Records for the exercise:
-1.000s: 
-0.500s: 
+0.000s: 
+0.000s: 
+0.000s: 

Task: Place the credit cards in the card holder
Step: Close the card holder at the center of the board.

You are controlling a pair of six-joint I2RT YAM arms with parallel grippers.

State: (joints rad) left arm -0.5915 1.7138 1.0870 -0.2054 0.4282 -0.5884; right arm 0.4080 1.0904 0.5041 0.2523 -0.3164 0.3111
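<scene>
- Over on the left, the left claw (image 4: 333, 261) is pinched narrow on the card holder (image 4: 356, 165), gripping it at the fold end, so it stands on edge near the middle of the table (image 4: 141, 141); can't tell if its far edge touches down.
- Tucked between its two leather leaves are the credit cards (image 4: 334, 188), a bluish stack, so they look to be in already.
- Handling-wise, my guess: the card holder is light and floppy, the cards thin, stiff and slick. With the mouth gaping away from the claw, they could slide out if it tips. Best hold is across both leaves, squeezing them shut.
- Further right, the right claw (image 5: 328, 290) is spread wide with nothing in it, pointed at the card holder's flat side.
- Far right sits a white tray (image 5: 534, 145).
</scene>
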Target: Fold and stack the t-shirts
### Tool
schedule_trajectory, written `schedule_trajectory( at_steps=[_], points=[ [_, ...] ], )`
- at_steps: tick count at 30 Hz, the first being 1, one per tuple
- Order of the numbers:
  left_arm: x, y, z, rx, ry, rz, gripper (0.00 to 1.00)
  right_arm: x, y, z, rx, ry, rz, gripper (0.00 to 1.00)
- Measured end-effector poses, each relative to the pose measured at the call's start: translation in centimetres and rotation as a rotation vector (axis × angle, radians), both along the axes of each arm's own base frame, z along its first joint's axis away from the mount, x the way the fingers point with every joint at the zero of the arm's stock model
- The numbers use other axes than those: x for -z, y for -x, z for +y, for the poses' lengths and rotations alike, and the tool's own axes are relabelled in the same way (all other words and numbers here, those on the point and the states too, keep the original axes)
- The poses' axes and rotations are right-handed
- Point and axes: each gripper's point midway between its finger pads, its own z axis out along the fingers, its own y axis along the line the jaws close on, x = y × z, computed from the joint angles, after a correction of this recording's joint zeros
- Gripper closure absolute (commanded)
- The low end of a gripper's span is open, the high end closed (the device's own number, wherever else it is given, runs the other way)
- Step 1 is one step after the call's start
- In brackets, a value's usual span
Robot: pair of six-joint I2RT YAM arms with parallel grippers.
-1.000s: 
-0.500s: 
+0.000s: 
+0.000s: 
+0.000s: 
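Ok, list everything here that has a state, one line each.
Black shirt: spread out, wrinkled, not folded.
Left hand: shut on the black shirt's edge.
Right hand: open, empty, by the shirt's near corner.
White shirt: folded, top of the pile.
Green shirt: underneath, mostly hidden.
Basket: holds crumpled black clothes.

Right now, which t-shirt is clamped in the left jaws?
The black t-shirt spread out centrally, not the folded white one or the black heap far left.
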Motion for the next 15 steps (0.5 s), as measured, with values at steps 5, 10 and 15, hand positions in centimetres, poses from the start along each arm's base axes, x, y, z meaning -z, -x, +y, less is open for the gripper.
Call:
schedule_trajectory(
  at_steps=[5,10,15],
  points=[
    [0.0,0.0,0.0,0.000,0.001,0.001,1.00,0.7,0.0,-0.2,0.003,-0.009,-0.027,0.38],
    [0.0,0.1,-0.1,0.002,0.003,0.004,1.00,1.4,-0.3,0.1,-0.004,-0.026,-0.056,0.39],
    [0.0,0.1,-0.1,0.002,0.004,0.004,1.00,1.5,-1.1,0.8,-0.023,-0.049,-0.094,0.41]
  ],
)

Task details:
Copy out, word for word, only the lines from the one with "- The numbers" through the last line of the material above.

Answer space:
- The numbers use other axes than those: x for -z, y for -x, z for +y, for the poses' lengths and rotations alike, and the tool's own axes are relabelled in the same way (all other words and numbers here, those on the point and the states too, keep the original axes)
- The poses' axes and rotations are right-handed
- Point and axes: each gripper's point midway between its finger pads, its own z axis out along the fingers, its own y axis along the line the jaws close on, x = y × z, computed from the joint angles, after a correction of this recording's joint zeros
- Gripper closure absolute (commanded)
- The low end of a gripper's span is open, the high end closed (the device's own number, wherever else it is given, runs the other way)
- Step 1 is one step after the call's start
- In brackets, a value's usual span
Robot: pair of six-joint I2RT YAM arms with parallel grippers.
-1.000s: 
-0.500s: 
+0.000s: 
+0.000s: 
+0.000s: 
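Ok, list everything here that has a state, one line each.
Black shirt: spread out, wrinkled, not folded.
Left hand: shut on the black shirt's edge.
Right hand: open, empty, by the shirt's near corner.
White shirt: folded, top of the pile.
Green shirt: underneath, mostly hidden.
Basket: holds crumpled black clothes.

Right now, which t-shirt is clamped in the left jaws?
The black t-shirt spread out centrally, not the folded white one or the black heap far left.
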Motion for the next 15 steps (0.5 s), as measured, with values at steps 5, 10 and 15, hand positions in centimetres, poses from the start along each arm's base axes, x, y, z meaning -z, -x, +y, less is open for the gripper.
Call:
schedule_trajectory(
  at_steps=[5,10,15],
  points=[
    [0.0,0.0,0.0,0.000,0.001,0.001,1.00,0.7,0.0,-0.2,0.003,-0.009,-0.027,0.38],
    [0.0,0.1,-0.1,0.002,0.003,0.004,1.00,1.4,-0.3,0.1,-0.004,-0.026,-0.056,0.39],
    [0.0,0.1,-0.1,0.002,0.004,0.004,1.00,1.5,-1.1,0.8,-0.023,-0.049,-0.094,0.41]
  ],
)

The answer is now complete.